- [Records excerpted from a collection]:
===============
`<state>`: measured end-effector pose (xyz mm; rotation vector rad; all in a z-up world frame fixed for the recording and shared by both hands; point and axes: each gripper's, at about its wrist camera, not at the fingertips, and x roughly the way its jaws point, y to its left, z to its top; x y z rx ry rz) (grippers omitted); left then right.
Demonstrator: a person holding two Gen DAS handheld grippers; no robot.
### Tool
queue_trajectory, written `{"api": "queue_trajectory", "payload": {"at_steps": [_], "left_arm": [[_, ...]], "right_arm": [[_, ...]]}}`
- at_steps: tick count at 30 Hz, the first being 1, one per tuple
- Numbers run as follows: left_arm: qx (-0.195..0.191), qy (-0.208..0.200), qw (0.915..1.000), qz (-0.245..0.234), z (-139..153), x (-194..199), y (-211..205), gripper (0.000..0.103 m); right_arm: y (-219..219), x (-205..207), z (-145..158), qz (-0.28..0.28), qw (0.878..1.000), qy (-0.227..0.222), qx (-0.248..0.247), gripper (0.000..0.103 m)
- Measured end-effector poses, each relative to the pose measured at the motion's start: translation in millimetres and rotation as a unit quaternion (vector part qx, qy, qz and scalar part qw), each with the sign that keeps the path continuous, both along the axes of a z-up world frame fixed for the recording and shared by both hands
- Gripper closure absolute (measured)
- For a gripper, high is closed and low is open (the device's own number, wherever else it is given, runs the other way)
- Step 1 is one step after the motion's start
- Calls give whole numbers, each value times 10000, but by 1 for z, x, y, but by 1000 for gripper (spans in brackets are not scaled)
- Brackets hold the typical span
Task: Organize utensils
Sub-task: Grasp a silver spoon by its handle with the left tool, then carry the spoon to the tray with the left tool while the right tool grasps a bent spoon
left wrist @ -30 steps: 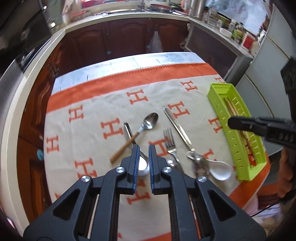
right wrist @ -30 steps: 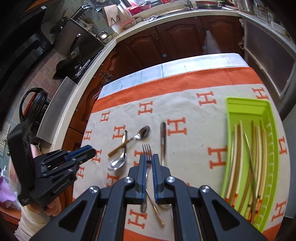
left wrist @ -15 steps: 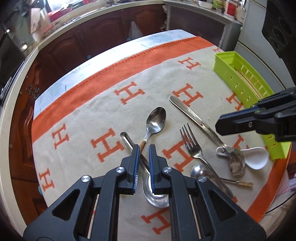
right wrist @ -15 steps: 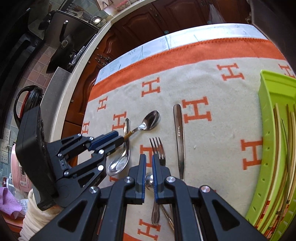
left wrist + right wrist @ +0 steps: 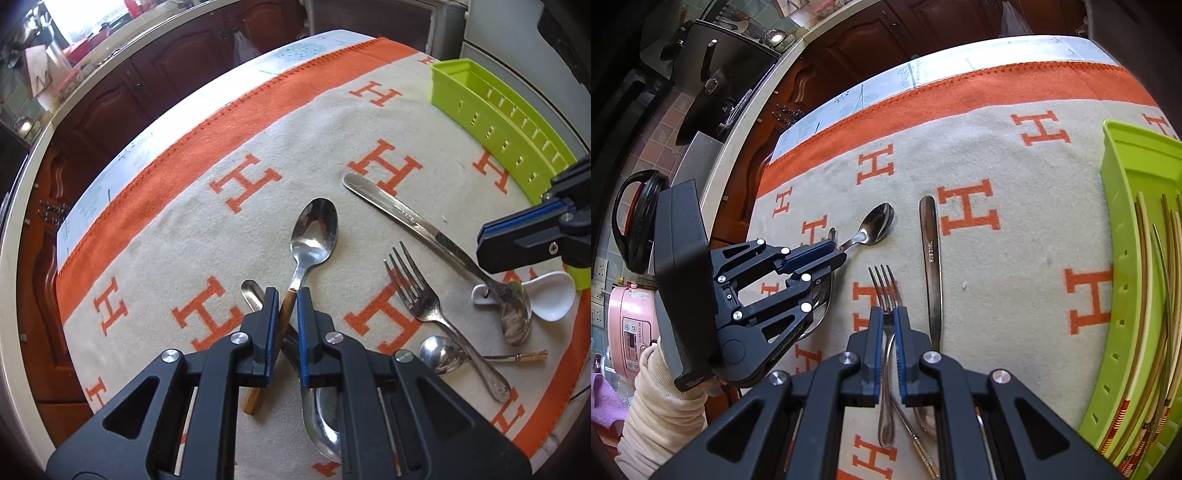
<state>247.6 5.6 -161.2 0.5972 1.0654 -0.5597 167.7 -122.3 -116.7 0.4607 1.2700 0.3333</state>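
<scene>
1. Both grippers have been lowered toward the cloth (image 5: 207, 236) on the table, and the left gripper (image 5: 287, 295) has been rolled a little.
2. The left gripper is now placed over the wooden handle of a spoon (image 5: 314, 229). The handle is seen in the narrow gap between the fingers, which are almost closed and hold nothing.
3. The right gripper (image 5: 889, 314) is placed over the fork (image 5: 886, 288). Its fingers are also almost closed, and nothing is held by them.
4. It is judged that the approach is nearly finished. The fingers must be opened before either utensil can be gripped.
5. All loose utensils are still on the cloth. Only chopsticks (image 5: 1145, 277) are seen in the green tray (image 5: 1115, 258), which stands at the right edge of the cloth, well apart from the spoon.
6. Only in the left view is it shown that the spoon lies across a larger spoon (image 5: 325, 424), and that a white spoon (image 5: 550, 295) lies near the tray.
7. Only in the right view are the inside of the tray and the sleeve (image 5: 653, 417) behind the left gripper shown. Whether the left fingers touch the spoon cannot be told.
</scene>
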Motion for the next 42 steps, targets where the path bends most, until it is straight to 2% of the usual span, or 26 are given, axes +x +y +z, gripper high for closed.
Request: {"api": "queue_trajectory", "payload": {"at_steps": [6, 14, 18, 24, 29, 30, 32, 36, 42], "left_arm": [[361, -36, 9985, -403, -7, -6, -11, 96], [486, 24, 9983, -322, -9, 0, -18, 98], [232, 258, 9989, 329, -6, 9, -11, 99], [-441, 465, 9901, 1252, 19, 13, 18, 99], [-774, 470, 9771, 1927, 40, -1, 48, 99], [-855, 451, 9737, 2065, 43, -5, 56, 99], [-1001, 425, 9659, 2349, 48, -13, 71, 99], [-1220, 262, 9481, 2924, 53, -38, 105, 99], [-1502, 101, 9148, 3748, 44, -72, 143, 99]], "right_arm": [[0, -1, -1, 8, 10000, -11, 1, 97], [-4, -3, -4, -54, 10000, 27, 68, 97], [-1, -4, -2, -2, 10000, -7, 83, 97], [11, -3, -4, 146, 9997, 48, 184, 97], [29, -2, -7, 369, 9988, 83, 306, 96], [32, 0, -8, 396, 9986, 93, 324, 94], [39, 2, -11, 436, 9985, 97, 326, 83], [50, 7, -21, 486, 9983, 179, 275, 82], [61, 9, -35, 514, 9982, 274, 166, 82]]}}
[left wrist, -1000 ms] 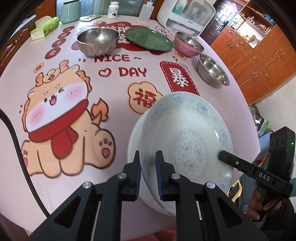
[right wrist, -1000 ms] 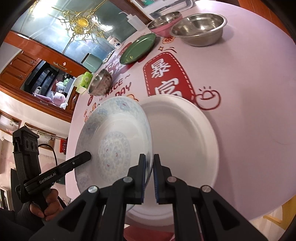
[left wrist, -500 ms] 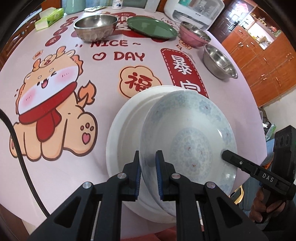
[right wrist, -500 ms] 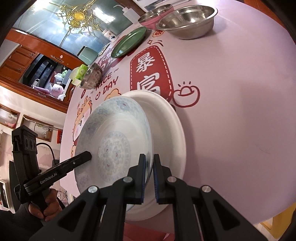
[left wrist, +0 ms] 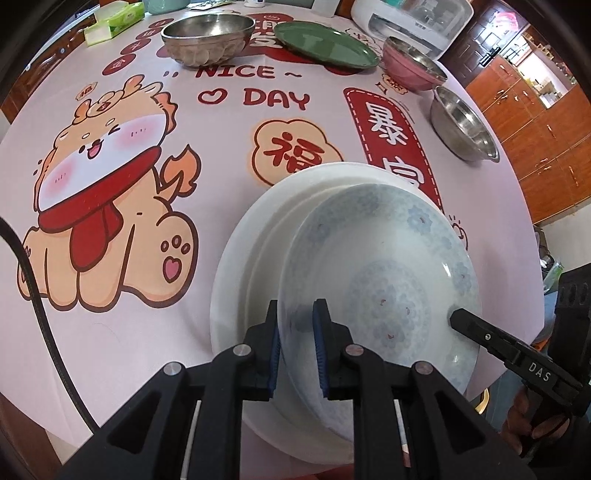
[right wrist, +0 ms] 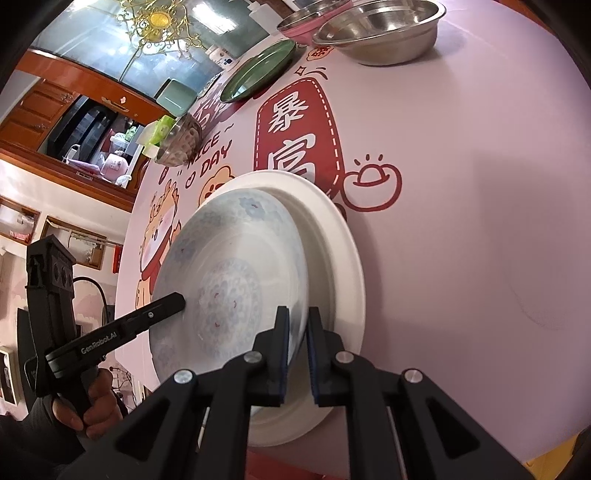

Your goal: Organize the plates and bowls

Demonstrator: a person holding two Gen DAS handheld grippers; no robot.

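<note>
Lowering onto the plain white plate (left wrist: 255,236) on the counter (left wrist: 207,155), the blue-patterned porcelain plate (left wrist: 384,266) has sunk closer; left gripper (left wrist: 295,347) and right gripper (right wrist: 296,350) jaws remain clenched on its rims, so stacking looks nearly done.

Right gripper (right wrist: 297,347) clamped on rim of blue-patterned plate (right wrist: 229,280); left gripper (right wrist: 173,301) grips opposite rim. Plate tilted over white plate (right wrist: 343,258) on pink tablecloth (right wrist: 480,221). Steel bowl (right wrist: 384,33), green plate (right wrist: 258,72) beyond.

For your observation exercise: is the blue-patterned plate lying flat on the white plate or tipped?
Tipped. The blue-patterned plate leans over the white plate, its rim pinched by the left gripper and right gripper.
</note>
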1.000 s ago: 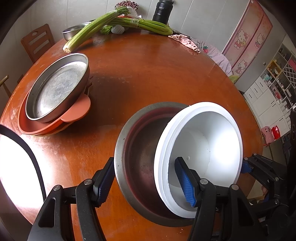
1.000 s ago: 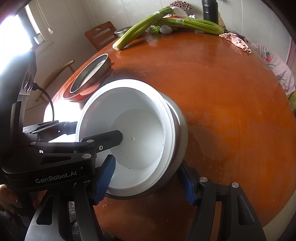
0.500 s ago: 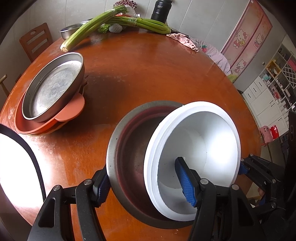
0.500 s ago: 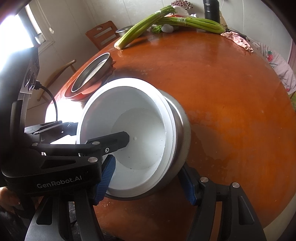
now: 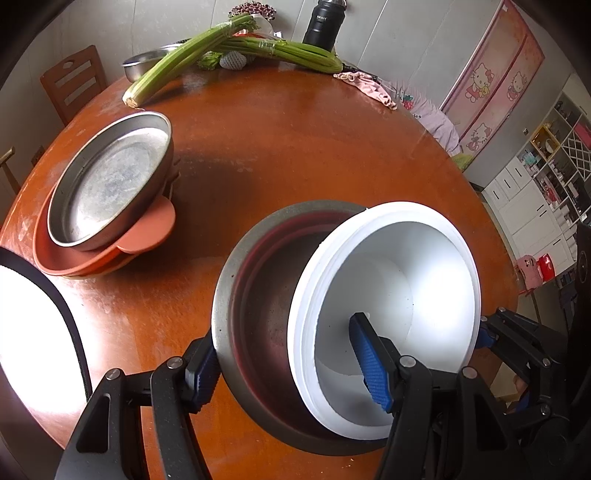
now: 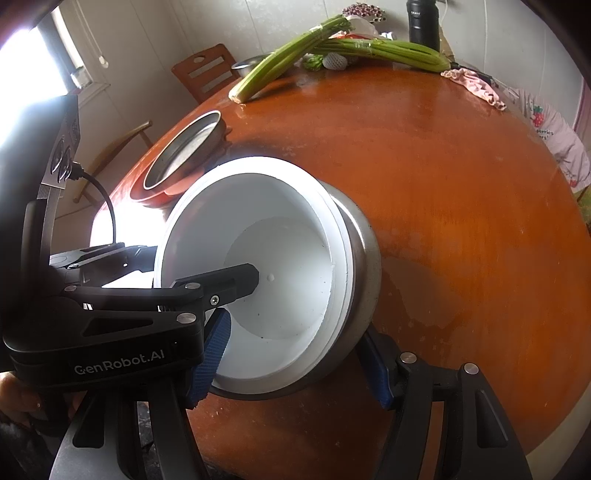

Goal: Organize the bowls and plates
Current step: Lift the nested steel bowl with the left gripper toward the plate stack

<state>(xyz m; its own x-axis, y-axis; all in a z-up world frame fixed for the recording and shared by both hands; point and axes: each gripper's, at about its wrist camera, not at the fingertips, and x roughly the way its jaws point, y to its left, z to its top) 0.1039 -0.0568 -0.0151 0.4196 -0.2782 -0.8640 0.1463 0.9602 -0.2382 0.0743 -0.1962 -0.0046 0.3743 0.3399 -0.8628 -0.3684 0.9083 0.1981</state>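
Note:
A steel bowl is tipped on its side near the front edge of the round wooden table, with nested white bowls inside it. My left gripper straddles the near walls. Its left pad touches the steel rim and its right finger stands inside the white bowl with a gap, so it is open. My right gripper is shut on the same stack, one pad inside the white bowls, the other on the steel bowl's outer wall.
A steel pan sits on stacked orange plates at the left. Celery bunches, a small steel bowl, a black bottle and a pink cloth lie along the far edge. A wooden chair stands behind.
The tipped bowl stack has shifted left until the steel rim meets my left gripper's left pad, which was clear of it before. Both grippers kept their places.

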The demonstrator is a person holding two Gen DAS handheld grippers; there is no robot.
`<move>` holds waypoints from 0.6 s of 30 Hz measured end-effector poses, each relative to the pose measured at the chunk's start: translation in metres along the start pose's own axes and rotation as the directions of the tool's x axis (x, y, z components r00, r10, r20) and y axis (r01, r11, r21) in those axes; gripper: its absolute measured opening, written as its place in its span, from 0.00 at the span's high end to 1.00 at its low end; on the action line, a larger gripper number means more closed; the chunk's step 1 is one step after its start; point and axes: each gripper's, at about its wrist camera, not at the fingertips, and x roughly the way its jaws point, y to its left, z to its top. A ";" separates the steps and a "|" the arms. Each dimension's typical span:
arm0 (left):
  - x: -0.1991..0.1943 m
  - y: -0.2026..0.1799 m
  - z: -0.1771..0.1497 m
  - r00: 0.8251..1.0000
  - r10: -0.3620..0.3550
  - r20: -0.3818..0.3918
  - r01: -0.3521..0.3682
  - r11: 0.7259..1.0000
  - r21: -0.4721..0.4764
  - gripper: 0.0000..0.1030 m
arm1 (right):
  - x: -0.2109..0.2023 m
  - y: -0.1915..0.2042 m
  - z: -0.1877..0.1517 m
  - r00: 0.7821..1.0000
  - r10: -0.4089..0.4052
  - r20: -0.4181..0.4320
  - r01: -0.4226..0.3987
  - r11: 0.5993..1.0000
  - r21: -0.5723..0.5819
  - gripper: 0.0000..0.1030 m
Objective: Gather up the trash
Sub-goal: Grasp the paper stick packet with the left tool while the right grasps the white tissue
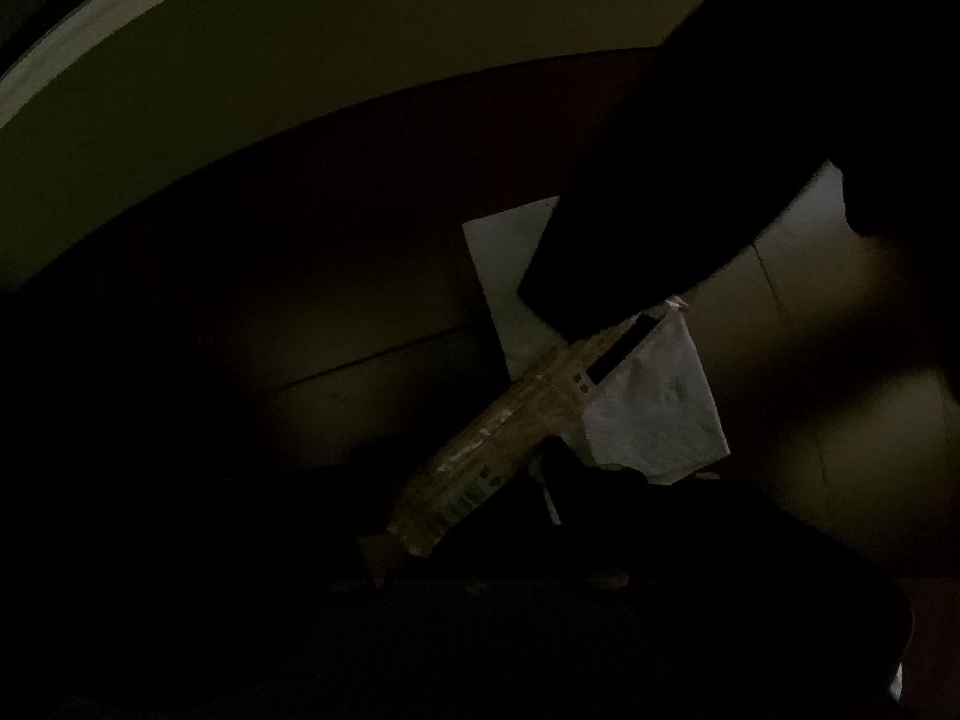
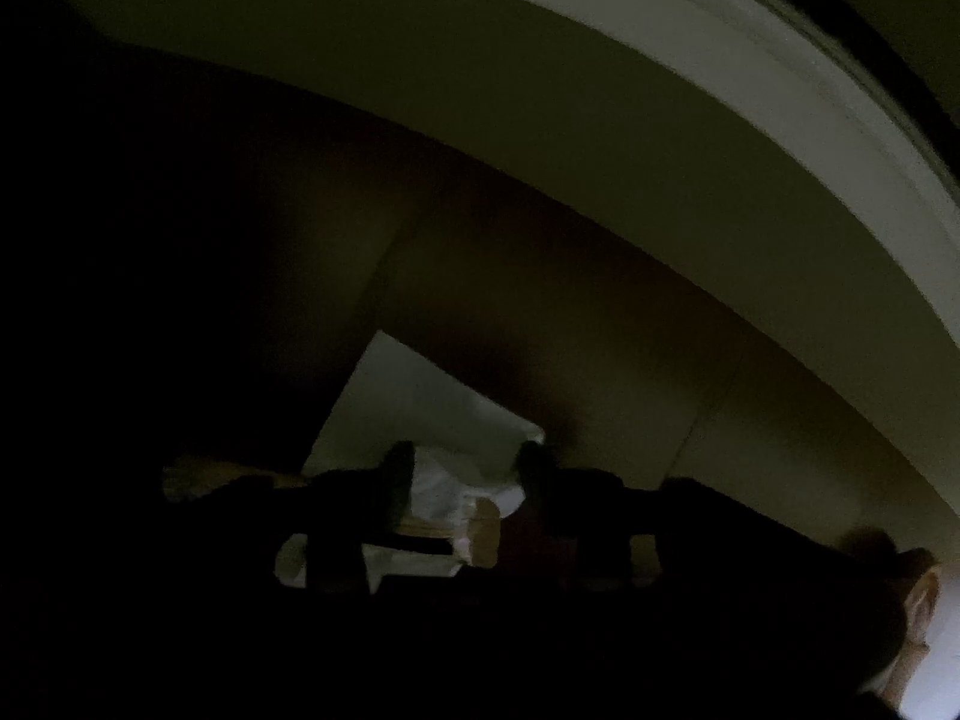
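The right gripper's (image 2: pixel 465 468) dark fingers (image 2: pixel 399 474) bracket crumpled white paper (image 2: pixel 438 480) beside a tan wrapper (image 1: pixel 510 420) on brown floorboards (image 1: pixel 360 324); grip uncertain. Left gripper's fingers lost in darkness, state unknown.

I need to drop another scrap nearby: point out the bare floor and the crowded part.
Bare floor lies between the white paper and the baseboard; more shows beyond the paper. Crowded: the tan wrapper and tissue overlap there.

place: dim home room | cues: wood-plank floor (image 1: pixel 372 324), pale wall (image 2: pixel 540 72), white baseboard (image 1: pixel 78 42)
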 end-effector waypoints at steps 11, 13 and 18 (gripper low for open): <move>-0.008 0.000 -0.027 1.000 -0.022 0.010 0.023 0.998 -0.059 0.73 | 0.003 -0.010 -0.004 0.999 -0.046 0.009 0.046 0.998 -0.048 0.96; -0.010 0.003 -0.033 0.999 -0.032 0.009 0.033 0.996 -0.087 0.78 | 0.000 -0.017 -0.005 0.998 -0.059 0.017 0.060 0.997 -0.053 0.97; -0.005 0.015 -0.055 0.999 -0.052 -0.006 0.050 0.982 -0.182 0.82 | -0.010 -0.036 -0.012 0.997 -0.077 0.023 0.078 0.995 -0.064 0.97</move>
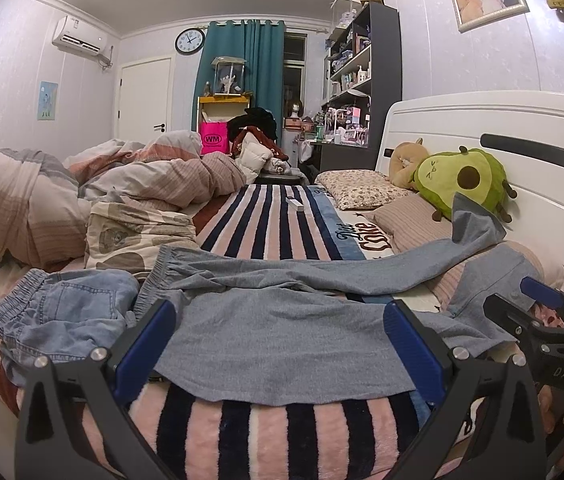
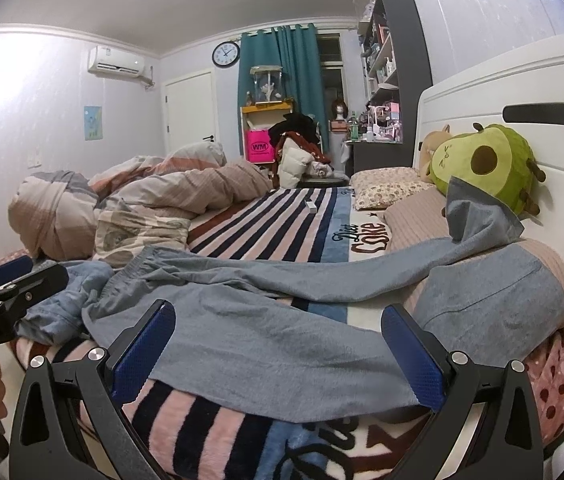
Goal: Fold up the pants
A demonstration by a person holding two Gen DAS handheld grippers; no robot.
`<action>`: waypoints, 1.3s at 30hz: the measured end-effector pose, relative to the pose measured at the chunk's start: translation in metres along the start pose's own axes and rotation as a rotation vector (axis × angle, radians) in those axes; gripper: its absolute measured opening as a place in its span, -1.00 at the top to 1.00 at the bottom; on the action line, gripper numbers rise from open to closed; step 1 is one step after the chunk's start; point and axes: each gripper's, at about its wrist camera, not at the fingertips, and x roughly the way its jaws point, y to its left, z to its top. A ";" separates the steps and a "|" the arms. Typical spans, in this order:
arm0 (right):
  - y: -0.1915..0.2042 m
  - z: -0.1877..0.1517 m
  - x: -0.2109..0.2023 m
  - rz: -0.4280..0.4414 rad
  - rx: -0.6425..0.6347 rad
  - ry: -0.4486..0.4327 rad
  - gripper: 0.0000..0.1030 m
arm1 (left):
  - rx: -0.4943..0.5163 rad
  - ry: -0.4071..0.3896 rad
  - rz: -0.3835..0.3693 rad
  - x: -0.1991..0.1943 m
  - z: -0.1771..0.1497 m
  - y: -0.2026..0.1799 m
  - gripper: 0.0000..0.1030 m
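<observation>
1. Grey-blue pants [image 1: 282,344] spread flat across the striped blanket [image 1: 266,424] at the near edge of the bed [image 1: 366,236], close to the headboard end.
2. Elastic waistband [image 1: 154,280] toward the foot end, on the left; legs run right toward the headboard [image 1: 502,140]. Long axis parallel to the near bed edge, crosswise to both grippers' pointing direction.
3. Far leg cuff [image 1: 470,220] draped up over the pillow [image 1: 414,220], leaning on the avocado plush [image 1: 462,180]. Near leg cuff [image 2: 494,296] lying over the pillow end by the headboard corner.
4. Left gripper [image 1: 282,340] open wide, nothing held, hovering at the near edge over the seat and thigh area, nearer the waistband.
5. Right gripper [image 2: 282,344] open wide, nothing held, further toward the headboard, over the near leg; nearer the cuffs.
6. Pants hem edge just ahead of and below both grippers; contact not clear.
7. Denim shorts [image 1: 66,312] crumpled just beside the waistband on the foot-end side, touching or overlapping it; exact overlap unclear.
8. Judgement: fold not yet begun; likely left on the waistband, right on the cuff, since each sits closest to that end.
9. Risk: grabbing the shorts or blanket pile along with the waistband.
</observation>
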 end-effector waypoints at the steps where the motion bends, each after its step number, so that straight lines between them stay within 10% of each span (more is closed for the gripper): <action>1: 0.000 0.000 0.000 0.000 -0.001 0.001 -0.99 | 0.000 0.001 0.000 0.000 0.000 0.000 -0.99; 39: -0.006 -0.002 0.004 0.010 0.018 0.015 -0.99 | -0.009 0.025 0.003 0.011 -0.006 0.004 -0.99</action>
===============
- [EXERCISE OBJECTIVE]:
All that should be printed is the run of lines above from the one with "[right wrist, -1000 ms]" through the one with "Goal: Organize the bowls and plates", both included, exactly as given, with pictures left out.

- [RESPONSE TO THIS TASK]:
[right wrist, -1000 ms] 
[left wrist, -500 ms] 
[right wrist, -500 ms] 
[left wrist, +0 ms] 
[right wrist, +0 ms] 

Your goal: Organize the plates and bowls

Demonstrator: a person holding two Gen DAS handheld grippers; no robot.

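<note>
Lowering onto the plain white plate (left wrist: 255,236) on the counter (left wrist: 207,155), the blue-patterned porcelain plate (left wrist: 384,266) has sunk closer; left gripper (left wrist: 295,347) and right gripper (right wrist: 296,350) jaws remain clenched on its rims, so stacking looks nearly done.

Right gripper (right wrist: 297,347) clamped on rim of blue-patterned plate (right wrist: 229,280); left gripper (right wrist: 173,301) grips opposite rim. Plate tilted over white plate (right wrist: 343,258) on pink tablecloth (right wrist: 480,221). Steel bowl (right wrist: 384,33), green plate (right wrist: 258,72) beyond.

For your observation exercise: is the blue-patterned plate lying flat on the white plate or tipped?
Tipped. The blue-patterned plate leans over the white plate, its rim pinched by the left gripper and right gripper.
</note>
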1.000 s ago: 
1.000 s ago: 
0.500 s ago: 
0.500 s ago: 
now: 
now: 

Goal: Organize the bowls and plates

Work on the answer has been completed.